Students at Residential Schools are still impacted by the experiences they underwent.

TORONTO – “Today, three survivors from St. Anne’s Residential School, where some of the most horrific abuses took place upon children taken from their families, are once again speaking out for justice. First, I want to commend these survivors for their courage in reliving these painful memories so that all Canadians can understand why there will be no healing without the truth being revealed, and real reconciliation taking place.

Ontario Regional Chief Day
Ontario Regional Chief Day

To quote Stella Chapman at this morning’s press conference: “No child should ever have to live through the horrors that we did at St. Anne’s. We still stand together. We are forced to tell our individual stories and be tested over and over again. But the government will not admit the truth about what happened to us as children.”

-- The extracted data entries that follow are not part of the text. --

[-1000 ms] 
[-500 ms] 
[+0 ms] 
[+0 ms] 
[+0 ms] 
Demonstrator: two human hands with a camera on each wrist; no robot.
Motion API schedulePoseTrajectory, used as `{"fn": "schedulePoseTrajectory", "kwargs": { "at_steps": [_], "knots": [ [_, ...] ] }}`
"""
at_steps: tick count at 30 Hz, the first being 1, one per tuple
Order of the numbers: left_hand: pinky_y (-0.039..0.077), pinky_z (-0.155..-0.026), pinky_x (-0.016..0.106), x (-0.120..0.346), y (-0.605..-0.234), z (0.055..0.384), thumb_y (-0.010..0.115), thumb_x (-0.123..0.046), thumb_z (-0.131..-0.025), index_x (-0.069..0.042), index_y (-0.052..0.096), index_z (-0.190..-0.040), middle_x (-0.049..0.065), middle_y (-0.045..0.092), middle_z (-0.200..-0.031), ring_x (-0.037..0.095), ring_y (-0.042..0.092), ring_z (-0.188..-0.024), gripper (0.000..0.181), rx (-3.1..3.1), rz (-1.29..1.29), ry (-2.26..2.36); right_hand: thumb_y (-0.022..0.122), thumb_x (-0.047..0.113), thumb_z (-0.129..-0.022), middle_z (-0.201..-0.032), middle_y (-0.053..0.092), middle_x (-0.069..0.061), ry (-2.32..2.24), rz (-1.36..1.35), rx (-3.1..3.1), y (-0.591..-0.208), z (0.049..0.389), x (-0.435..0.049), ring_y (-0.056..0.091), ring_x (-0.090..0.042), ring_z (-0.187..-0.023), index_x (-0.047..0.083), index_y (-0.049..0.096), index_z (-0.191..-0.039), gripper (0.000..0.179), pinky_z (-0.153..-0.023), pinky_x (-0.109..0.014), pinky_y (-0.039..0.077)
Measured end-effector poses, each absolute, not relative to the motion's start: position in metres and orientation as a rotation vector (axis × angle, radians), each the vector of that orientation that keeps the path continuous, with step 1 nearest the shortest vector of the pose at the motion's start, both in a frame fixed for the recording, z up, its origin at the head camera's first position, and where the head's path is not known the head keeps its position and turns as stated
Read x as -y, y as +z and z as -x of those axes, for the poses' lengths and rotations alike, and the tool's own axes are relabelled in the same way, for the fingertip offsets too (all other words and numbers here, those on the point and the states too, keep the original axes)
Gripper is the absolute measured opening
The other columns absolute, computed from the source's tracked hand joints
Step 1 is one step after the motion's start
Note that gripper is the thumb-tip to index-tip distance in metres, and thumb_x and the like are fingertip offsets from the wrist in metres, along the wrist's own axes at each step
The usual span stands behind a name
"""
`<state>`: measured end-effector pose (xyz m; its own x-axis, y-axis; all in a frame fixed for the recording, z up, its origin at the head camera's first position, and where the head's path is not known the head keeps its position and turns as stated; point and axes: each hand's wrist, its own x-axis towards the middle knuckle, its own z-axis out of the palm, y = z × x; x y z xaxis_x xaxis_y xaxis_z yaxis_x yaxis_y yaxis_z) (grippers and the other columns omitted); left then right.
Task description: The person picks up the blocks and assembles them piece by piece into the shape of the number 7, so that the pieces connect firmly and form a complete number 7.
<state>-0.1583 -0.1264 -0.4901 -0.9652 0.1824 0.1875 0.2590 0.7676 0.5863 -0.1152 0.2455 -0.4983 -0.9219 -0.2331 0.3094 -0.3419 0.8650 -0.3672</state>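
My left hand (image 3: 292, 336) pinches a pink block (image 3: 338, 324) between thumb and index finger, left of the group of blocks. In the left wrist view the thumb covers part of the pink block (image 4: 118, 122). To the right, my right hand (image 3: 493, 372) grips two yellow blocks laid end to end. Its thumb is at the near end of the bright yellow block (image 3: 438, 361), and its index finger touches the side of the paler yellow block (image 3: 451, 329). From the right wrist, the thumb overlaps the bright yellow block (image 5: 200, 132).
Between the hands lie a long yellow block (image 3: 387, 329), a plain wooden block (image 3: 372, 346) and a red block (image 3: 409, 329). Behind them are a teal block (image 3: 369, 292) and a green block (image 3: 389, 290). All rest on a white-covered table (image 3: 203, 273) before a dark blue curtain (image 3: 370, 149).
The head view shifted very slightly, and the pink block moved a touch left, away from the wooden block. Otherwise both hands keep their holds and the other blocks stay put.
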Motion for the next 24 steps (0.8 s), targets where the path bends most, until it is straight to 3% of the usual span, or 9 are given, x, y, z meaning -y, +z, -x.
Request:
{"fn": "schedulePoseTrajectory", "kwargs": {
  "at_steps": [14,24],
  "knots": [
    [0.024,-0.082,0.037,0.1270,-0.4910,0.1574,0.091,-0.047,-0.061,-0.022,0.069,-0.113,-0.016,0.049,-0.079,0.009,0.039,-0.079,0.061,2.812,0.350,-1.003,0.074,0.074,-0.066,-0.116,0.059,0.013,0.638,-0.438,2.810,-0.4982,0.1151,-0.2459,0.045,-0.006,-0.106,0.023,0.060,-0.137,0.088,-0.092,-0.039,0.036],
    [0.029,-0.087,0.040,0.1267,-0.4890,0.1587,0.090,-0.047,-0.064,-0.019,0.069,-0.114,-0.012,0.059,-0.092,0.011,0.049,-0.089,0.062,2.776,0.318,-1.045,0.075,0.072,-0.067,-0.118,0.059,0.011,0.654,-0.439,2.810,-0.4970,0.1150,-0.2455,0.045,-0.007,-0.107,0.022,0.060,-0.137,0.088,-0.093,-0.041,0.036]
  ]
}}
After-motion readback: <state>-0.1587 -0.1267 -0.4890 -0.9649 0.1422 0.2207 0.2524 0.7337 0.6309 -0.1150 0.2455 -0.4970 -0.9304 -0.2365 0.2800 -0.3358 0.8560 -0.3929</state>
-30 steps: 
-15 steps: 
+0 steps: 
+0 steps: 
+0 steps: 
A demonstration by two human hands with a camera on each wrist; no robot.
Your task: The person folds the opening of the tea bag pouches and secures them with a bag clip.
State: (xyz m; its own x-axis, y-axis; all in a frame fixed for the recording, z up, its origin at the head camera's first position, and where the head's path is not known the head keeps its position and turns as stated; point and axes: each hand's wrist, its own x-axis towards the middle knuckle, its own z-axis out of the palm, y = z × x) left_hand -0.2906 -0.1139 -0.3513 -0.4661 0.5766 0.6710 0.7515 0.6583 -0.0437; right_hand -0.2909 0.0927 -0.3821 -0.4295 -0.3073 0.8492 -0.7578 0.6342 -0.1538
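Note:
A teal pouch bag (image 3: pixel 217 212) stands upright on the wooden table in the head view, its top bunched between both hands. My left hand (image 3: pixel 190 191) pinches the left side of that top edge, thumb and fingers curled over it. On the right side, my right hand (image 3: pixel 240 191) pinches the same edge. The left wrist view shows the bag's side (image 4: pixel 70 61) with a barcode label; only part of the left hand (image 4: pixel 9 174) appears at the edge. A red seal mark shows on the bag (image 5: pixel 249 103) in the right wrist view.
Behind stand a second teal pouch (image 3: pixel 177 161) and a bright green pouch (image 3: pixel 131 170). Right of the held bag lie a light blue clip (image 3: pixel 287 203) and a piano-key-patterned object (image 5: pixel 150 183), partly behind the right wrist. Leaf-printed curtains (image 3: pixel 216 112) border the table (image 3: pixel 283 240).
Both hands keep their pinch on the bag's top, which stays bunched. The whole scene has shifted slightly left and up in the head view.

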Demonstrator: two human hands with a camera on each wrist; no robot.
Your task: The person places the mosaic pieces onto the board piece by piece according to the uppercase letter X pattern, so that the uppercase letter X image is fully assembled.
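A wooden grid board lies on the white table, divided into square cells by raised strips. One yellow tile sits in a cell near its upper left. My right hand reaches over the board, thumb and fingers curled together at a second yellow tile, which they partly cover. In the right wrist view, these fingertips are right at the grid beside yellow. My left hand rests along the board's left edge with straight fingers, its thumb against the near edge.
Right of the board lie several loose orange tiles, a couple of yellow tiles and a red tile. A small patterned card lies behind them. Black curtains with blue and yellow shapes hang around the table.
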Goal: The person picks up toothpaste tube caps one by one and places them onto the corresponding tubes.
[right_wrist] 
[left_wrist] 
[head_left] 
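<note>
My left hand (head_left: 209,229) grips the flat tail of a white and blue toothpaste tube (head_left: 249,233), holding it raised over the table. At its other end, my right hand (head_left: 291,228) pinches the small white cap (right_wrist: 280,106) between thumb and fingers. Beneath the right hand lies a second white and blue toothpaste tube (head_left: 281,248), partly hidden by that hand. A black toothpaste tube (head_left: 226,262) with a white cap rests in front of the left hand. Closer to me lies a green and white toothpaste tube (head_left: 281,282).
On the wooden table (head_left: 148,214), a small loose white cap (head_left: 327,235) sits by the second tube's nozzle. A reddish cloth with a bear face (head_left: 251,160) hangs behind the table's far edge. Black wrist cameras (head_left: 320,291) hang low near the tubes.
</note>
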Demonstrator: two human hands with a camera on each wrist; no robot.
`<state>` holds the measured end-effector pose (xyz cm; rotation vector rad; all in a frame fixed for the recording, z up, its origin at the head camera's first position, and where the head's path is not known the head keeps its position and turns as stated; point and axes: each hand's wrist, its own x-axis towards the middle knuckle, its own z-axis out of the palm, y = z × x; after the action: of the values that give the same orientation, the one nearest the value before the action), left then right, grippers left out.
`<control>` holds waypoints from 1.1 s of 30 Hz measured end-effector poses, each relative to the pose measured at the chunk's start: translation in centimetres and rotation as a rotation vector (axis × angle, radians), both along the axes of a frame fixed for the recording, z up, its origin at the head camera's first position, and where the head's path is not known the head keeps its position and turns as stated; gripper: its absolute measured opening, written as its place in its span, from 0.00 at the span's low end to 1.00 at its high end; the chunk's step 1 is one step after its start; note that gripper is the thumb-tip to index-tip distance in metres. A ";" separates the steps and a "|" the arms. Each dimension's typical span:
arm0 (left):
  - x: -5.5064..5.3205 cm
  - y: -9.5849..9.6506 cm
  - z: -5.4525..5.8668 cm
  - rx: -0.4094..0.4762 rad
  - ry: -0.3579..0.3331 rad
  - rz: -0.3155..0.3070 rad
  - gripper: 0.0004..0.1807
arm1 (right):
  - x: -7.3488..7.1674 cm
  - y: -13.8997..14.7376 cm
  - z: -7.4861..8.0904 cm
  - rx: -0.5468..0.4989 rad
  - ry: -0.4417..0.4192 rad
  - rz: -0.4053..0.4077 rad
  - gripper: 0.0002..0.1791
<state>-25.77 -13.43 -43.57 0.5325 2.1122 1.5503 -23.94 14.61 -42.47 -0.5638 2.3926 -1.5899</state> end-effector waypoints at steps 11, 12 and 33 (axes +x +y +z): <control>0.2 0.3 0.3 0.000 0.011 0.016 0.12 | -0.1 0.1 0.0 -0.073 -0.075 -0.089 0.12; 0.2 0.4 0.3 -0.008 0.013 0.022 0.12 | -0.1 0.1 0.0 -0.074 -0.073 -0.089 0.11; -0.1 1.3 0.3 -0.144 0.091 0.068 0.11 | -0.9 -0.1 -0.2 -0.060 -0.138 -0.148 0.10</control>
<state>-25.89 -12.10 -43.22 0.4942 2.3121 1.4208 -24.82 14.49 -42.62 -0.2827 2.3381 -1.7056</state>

In this case, as with many more similar cases across the country, politicians stick to their speaking points on reconciliation and creating new relationships, while bureaucrats and lawyers continue to battle our Peoples every step of the way. At last month’s court hearing, federal lawyers stated that St. Anne’s survivors would have to pay their own court costs. This is simply unacceptable and reprehensible.

Last May, Minister Carolyn Bennett told a delegation of Ontario Chiefs that the government does not want to be in court fighting survivors. This statement was made in regard to the 260 former students from Teulon Residential School who are still being denied compensation. The Teulon survivors also want to stay out of court in order to negotiate their just settlements.

I am calling on Minister Bennett to do what is right and just – we must find a way to reach a resolution without re-victimizing the survivors.

Today, I am standing with all survivors who are still seeking justice and some measure of compensation that will never replace the pain and suffering they endured as children. Today, we are telling Canada to do the right thing. End this nightmare in the courts and finally allow these survivors some measure of peace in their remaining lifetimes. This is true Reconciliation.”